I hope you are now comfortably settled in your new house & have more leisure than you have had for some time.— I have looked out in the paper for any notice about the curatorship of the new museum, but have seen nothing.— If anything is decided in your favour, I beg you to inform me.6
My dear Wallace | Very truly yours | C. Darwin
How grandly the public has taken up Hooker’s case:7
Footnotes
Bibliography
Bree, Charles Robert. 1860. Species not transmutable, nor the result of secondary causes. Being a critical examination of Mr Darwin’s work entitled ‘Origin and variation of species’. London: Groombridge & Sons. Edinburgh: Maclachlan & Stewart.
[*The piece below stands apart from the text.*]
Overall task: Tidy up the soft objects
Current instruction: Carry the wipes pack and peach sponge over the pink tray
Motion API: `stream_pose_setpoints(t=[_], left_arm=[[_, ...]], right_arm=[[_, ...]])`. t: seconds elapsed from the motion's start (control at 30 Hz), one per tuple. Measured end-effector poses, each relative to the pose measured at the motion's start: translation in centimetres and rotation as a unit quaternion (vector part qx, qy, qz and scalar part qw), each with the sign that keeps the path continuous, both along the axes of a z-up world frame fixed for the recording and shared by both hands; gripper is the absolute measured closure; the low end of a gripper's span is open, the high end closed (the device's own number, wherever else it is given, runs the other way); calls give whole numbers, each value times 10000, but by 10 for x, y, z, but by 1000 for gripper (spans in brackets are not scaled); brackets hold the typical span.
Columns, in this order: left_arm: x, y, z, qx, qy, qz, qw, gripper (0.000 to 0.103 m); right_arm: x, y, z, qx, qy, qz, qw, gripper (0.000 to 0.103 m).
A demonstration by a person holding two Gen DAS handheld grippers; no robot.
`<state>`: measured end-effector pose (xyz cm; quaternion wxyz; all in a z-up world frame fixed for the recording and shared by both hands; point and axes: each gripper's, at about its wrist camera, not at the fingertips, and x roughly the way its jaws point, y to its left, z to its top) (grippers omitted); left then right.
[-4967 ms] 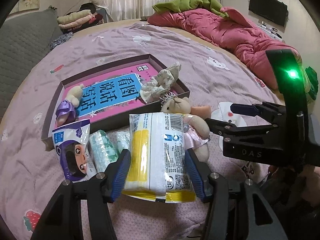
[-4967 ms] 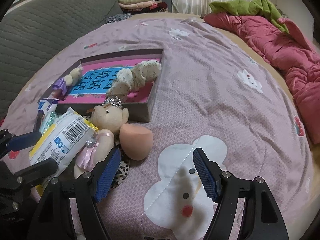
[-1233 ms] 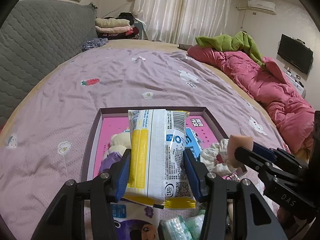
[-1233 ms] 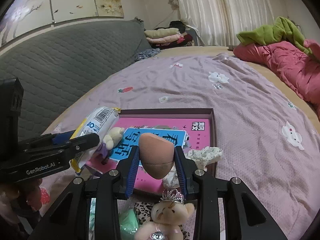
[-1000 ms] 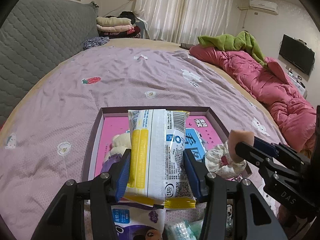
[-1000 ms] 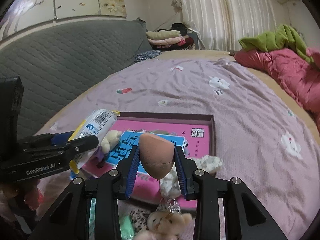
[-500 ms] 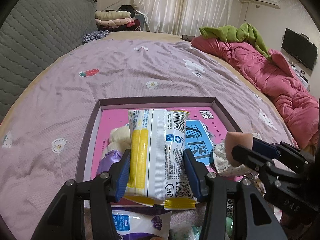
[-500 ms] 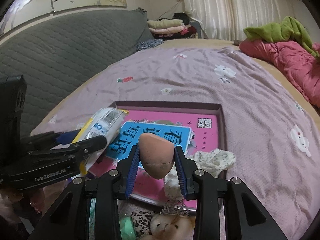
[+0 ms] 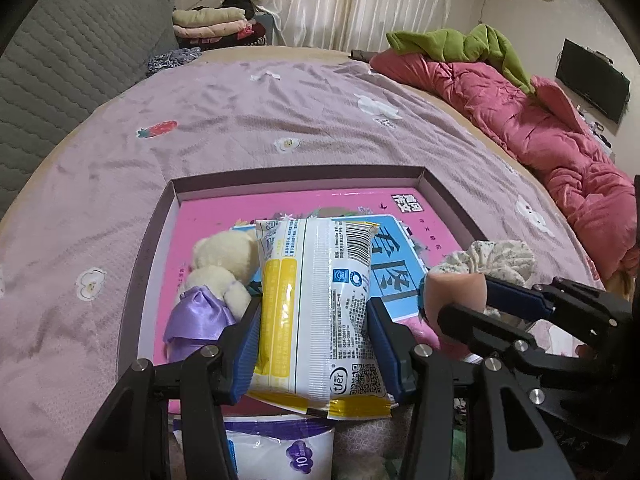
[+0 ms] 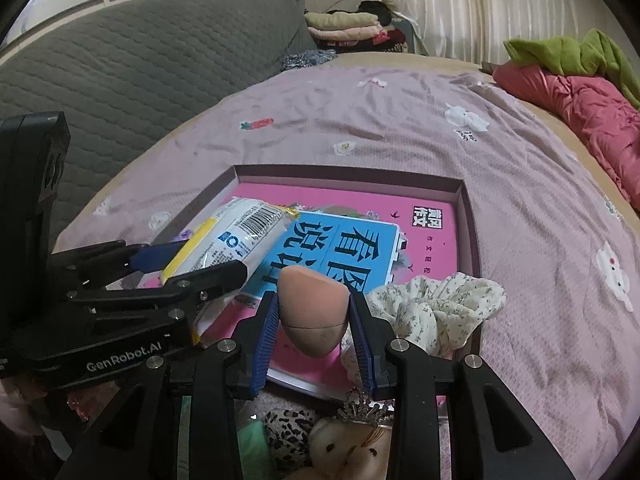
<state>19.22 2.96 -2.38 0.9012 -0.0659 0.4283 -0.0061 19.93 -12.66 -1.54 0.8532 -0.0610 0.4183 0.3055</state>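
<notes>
Tissue pack (image 9: 316,304), white and yellow, is clamped lengthwise between the blue pads of the left gripper (image 9: 314,344) and is held over the near left part of the shallow box (image 9: 440,192), just beside the cream bear in a purple dress (image 9: 216,280) lying inside. Meanwhile a peach makeup sponge (image 10: 312,312) is pinched across its widest part by the right gripper (image 10: 314,338), its narrow tip hanging below the pads, over the near edge of the box beside the floral scrunchie (image 10: 440,308) draped across the right wall. Both grips are taken side-on, apparently so that each soft piece can be lowered flat onto the pink and blue book cover (image 10: 424,240) lining the box and released without dragging its neighbours. More items are seen waiting outside the near wall: a purple-printed pack (image 9: 280,456), a leopard-print piece (image 10: 288,428), and a crowned bear (image 10: 352,448).

All of it is spread on a bed covered by a mauve quilt (image 9: 280,120) dotted with strawberry and bunny patches. A grey quilted headboard (image 10: 140,68) is seen at the left, a crumpled pink duvet (image 9: 540,132) with a green garment on top at the right, and folded clothes, pale curtains and a wall-mounted screen at the far side.
</notes>
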Motion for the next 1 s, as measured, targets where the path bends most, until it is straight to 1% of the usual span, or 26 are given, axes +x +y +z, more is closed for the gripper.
stream_pose_setpoints(t=[0.2, 0.47, 0.7, 0.83, 1.0], left_arm=[[3, 3, -6, -53, 30, 25, 10000, 52], [6, 1, -12, 14, 143, -13, 9999, 52], [8, 0, -20, 101, 269, -27, 9996, 52], [9, 0, -23, 72, 323, -7, 9995, 52], [9, 2, -25, 63, 346, 16, 9994, 52]], right_arm=[[2, 2, -3, -51, 40, 44, 10000, 66], [0, 10, -11, -194, 188, 238, 9994, 66], [-1, 11, -18, -475, 164, 225, 9985, 66], [0, 9, -18, -579, 159, 177, 9980, 66], [1, 6, -17, -851, 50, 78, 9963, 66]])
Bree, Charles Robert. 1872. An exposition of fallacies in the hypothesis of Mr. Darwin. London: Longmans, Green, and Co.
Marginalia: Charles Darwin’s marginalia. Edited by Mario A. Di Gregorio with the assistance of Nicholas W. Gill. Vol. 1. New York and London: Garland Publishing. 1990.
Martineau, James. 1871. The place of mind in nature and intuition in man. Contemporary Review 19: 606–23.
Spencer, Herbert. 1867. First principles. 2d edition. London: Williams & Norgate.
Spencer, Herbert. 1872. Mr. Martineau on evolution. Contemporary Review 20: 141–54.
Wallace, Alfred Russel. 1905. My life: a record of events and opinions. 2 vols. London: Chapman & Hall.
Summary
On ARW’s "crushing" review [Nature 6 (1872): 237–9] of C. R. Bree’s An exposition of fallacies in the hypothesis of Mr Darwin.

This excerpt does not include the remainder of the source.